In the late 80s I began to pay close attention to what was going on in South Africa thanks to the television program, “South Africa Now.” A half hour news show, it came right into my bedroom and took me to the streets of Soweto where the violence was up close and personal and horrendous. It was quite an education. My son would join me in this ritual of sharing on Sunday mornings.
In 1990 I became the project director for the Chicago premiere of the touring production of Sarafina! featuring the original New York cast of extremely talented South African youngsters reenacting the Soweto riots protesting the Afrikaans language.

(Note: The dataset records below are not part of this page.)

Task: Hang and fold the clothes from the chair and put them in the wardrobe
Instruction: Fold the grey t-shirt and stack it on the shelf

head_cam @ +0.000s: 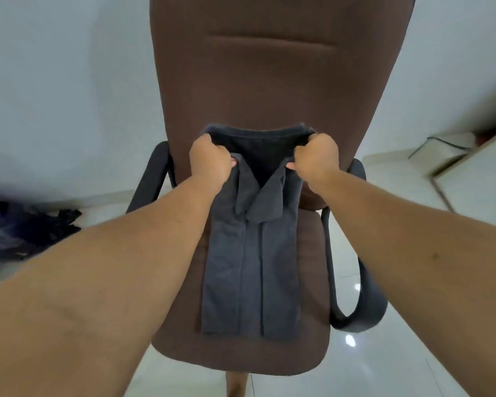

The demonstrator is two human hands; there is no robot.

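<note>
On the chair (269,81), left hand (209,161) and right hand (317,159) fingers grip the shirt (249,267)

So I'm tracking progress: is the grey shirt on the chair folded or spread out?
Folded: the shirt lies as a narrow strip on the seat, sides tucked in.

No legible text, label, brand, number or sign appears on any surface in view.
</note>
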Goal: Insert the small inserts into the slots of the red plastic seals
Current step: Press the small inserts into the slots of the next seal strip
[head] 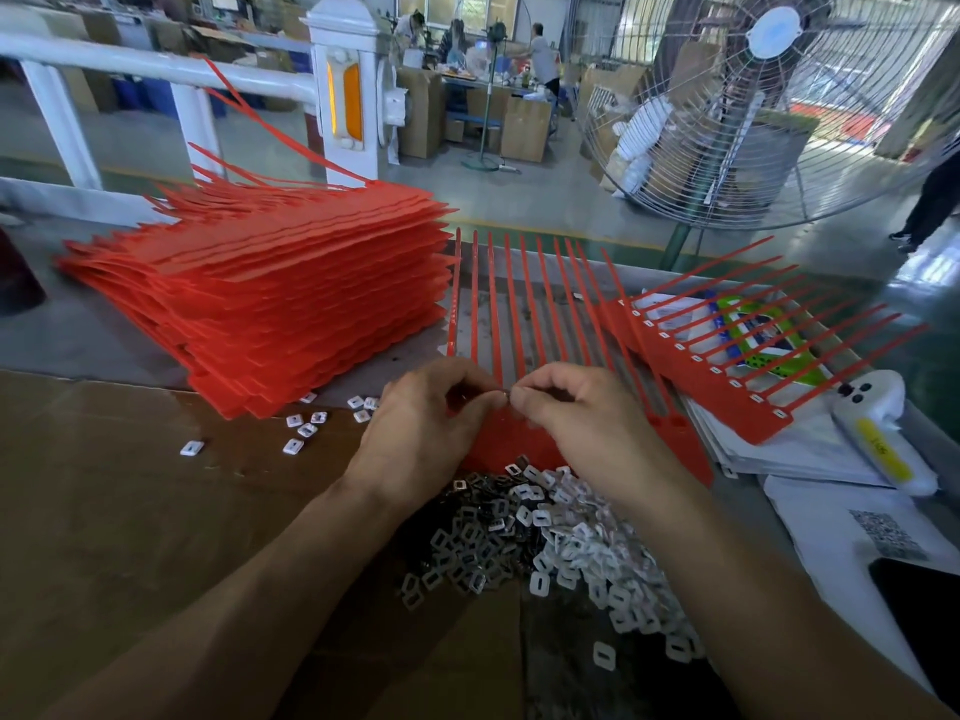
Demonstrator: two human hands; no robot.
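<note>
A small insert (pixel 505 393), a tiny metallic piece barely visible, is pinched between the fingertips of both hands, which meet above the near end of a red plastic seal strip (pixel 511 444) lying flat at the middle of the surface (pixel 104 335). The left hand (pixel 431 423) has its grip curled narrow on the piece; the right hand (pixel 576 413) pinches it from the other side. About eleven thin red tails fan away from this strip toward the far edge; its slots are hidden under the hands. Just nearer lies one loose heap of grey and white rectangular inserts (pixel 550 543), too many to count. About nine stray white inserts (pixel 304 426) lie left of the hands. A tall stack of red seal strips (pixel 280 298) stands at the far left. One finished strip with white inserts fitted (pixel 722 376) lies toward the right edge on printed papers (pixel 779 449).
</note>
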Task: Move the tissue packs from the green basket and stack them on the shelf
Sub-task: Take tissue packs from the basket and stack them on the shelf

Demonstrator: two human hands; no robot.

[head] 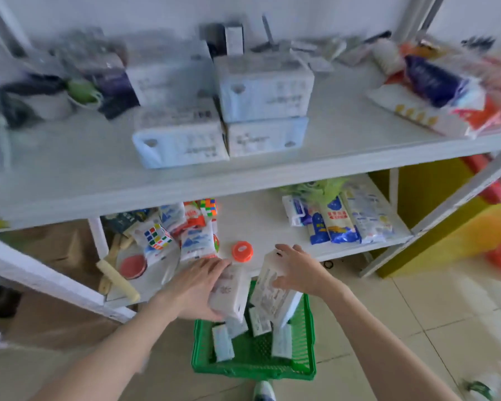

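Note:
A green basket stands on the floor below the shelf, with several white tissue packs upright inside. My left hand grips one white tissue pack above the basket's far left side. My right hand grips another pack above its far right side. On the upper shelf several tissue packs sit stacked in two columns near the front edge.
The lower shelf carries puzzle cubes, snack bags, an orange lid and packets at the right. The upper shelf has bags at both ends. A yellow-green box stands right of the rack. My shoe is just below the basket.

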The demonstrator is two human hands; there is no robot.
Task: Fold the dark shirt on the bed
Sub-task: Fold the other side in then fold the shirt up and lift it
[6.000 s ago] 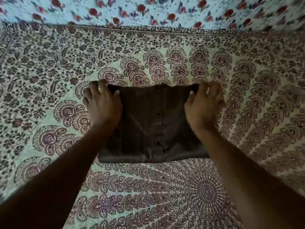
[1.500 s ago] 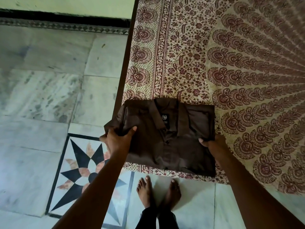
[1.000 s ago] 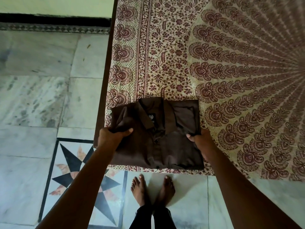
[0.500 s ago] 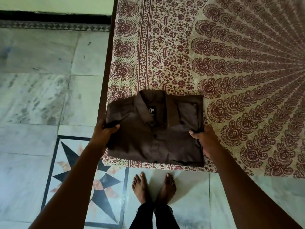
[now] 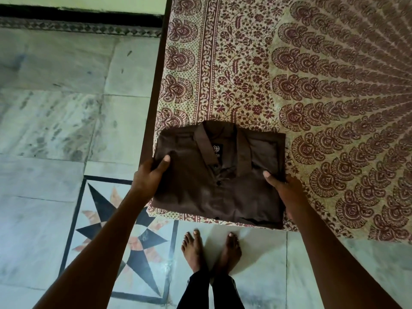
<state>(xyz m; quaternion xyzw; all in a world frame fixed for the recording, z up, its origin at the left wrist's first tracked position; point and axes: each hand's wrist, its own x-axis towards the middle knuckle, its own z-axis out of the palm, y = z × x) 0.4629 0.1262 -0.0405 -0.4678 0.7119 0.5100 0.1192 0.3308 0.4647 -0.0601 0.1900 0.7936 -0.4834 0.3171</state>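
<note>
While both hands grip the folded dark shirt [image 5: 219, 175] at its sides, the bundle sits right at the corner of the bed [image 5: 256, 70], and that is where the trouble could start. The left hand [image 5: 151, 175] pinches the shirt's left edge, thumb on top and fingers tucked underneath out of sight; that edge pokes slightly past the bed's side, over the floor [image 5: 55, 108]. The right hand [image 5: 283, 186] pinches the opposite edge the same way, thumb lying on the cloth, fingers hidden below.

Between the two grips the shirt lies flat, collar [image 5: 219, 139] up and away from the person, buttons down the middle. The hem nearest the wrists lines up almost with the bed's front edge, just above the bare feet [image 5: 211, 248].

If either hand lets go unevenly, I'd guess the layers under the left grip would slump off the corner and the fold would open. Pulling the grips apart would stretch out the tucked sides; lifting with one hand leading would let the loose lower layers sag. A small push away from the wrists, further onto the bedspread, looks like the safer finish.
</note>
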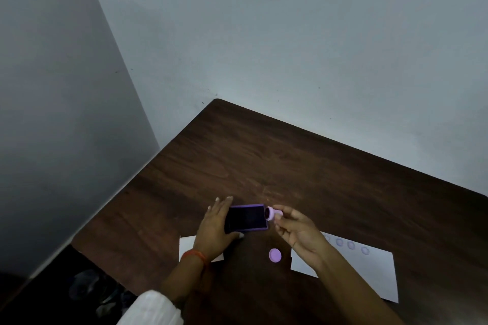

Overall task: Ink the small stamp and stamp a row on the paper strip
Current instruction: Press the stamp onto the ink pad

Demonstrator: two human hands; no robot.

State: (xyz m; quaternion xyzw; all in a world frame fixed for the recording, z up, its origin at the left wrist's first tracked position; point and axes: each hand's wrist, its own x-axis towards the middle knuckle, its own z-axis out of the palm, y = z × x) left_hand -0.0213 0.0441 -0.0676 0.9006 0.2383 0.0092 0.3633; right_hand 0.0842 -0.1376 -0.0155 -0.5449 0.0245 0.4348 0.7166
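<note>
My left hand (214,229) grips a purple ink pad (246,218) with a dark inking face, tilted up off the table. A small pink-purple stamp (272,213) is pinched in the fingers of my right hand (297,231), its round dark face turned toward the pad's right edge and close to it; whether they touch I cannot tell. The stamp's round purple cap (275,255) lies on the table below the pad. A white paper strip (369,269) lies to the right under my right forearm, with a row of faint purple stamp marks (351,245) along its far edge.
A dark wooden table (303,166) fills the lower half, its far corner against grey walls. A second white paper (186,247) lies under my left wrist. The table's left edge drops to a dark floor with some clutter.
</note>
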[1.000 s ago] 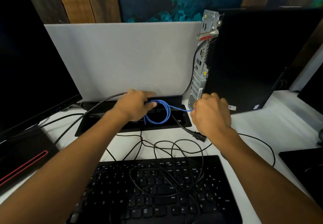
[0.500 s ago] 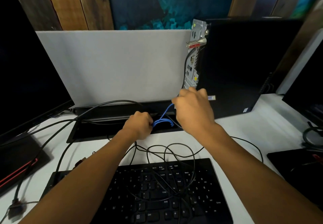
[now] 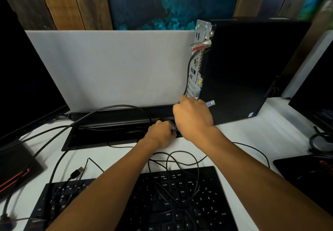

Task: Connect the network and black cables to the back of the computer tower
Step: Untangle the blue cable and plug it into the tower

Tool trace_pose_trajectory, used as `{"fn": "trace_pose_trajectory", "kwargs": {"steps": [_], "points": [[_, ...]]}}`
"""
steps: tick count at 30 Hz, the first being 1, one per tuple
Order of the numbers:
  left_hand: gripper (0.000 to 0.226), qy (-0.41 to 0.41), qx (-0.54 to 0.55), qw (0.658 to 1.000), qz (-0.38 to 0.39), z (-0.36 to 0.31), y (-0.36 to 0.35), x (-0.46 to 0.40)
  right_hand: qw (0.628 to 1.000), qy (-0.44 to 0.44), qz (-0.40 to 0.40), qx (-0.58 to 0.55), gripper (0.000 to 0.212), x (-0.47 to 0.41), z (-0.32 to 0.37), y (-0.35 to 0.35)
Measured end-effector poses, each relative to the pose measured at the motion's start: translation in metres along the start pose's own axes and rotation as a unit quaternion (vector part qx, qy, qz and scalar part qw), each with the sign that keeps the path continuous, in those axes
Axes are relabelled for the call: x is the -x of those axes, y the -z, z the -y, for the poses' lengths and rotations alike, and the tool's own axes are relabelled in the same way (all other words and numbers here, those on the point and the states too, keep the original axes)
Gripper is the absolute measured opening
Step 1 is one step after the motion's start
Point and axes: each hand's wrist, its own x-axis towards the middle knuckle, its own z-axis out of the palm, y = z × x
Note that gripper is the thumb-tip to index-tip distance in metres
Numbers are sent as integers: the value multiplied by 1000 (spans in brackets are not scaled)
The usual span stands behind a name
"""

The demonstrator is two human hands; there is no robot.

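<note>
- Since a second ago, the right hand (image 3: 193, 117) has risen from the desk's cable trough (image 3: 100, 137) to the foot of the computer tower (image 3: 252, 72), and the blue loop has been gathered out of sight into the left hand (image 3: 161, 134).
- Tower stands upright on the white desk (image 3: 252, 137), its metal rear panel (image 3: 197, 65) facing left; one dark lead already hangs from it.
- Keyboard (image 3: 180, 203) lies nearest, draped with loose black cables (image 3: 180, 158).
- Left hand is fisted around the slack of the network cable (image 3: 175, 128).
- Right hand pinches the cable's clear plug (image 3: 210, 103), which pokes out beside the panel's lower edge.
- Step in hand, I judge: seating the network plug. Next calls for finding the socket, turning the plug toward it, then pressing home.
</note>
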Motion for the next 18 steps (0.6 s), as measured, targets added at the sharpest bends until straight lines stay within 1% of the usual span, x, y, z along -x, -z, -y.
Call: {"fn": "trace_pose_trajectory", "kwargs": {"steps": [1, 3, 4, 5, 6, 8, 9, 10, 11, 12, 13, 14, 15, 16, 17, 18], "points": [[28, 9, 21, 999, 22, -2, -1, -3, 1000, 8, 0, -3, 27, 1, -2, -1], [41, 8, 69, 996, 56, -4, 3, -6, 999, 32, -9, -3, 26, 4, -5, -1], [48, 4, 71, 996, 62, -4, 8, -5, 999, 45, -18, 2, 26, 5, -7, 0], [51, 0, 53, 998, 46, -4, 16, -4, 998, 58, -32, 9, 26, 5, -9, 3], [50, -4, 23, 1000, 10, -4, 25, -3, 997, 65, -46, 17, 27, 4, -12, 7], [44, -29, -19, 995, -94, -6, 44, 1, 993, 86, -70, 30, 28, 0, -16, 13], [36, -56, 7, 988, -143, -10, 53, 1, 992, 101, -71, 31, 28, -4, -18, 14], [21, -83, 66, 977, -183, -16, 60, 4, 991, 116, -66, 26, 28, -8, -19, 15], [8, -112, 138, 964, -197, -22, 65, 6, 990, 127, -60, 12, 27, -13, -19, 15], [20, -141, 206, 949, -195, -28, 67, 7, 990, 129, -63, -9, 27, -17, -20, 15], [31, -166, 282, 929, -176, -30, 68, 8, 987, 131, -85, -29, 24, -21, -22, 14], [37, -173, 358, 905, -152, -30, 67, 8, 980, 140, -135, -46, 21, -23, -26, 11], [35, -176, 428, 877, -133, -28, 66, 6, 968, 148, -191, -66, 23, -25, -32, 8], [30, -165, 475, 857, -118, -27, 65, 6, 956, 149, -237, -90, 25, -24, -38, 5], [28, -145, 502, 845, -112, -25, 65, 3, 941, 148, -284, -108, 23, -23, -45, 3], [30, -119, 515, 842, -110, -25, 68, 2, 927, 144, -324, -120, 20, -22, -51, 3]]}}
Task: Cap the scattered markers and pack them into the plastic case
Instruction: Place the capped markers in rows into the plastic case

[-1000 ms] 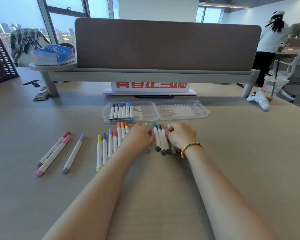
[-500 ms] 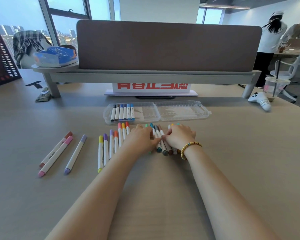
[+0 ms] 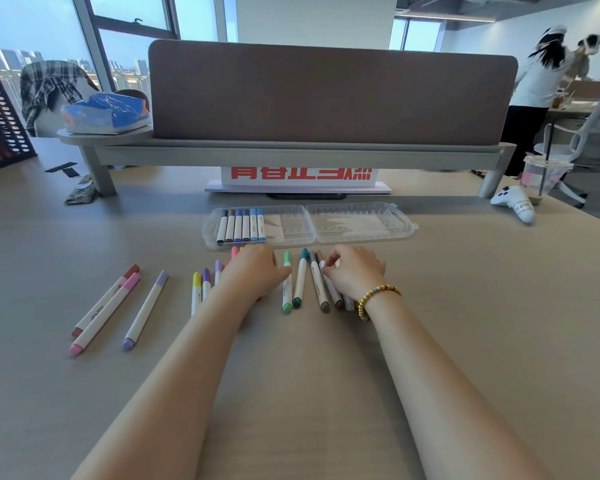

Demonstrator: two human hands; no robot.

Mandela had just been released from prison after 27 years and all I could see was that giant of a man taking that stage on opening night at the New Regal Theater on the Southside of Chicago! It would be a historic moment. Working with the leading anti-apartheid scholars and activists in Chicago, we pursued the idea - Getting Mandela to Chicago. When it became clear that it wasn’t going to happen, we began to work towards a videotaped message for the opening night audience. And although there was great cooperation from all quarters, logistics and conflicting time zones prevented it from materializing. But, on opening night when the curtain came down on that powerful show of resistance, the spirit of Tata was evident among both the South African cast and that American audience.
The following year I began attending a small church with a large congregation on the South side of Chicago. Trinity United Church of Christ was actively involved in the anti-apartheid movement – so much so that they had a Free South Africa sign on the front lawn of the church. I was drawn to its activism, its political consciousness, its stance on issues in the world beginning with South Africa so I joined the church.
I was in Brazil in April of 1994 when the first Democratic elections of all races happened in South Africa. The excitement was palpable everywhere we went. In fact, returning home there were a number of Chicagoans on the plane who were returning from observing the election in South Africa. And then he became president.
In 2000 I traveled to Cape Town, South Africa where I visited Robben Island and the prison that held Mandela for 18 of the 27 years he was in prison. Sitting like a fortress in the middle of the shark-infested Atlantic Ocean, I peered through the bars of the tiny, stark cell where Mandela persevered all those years. The tour guide, a former political prisoner himself, talked about the horrible treatment accorded Blacks. The daily diet provided to Coloreds and Asians versus what was served to Blacks. How Black inmates had to wear short pants and go barefoot while other inmates wore long pants and shoes. I also visited the yard where prisoners chipped away at white stones, exposing their eyes to damage from the rays of the sun reflecting against the white stone and respiratory problems.
Yesterday Tata Rolihlahla Nelson Madika Mandela made his transition. Ninety Five years on the planet; a lifetime of service. I resisted tears. They just didn’t seem appropriate for such a giant as this. Prayers, yes, but not tears. Then when I turned on the television and saw the South Africans singing and dancing as only South Africans can sing and dance, I knew that this was the time for celebration. Because he dared. Because he cared. Because he lived.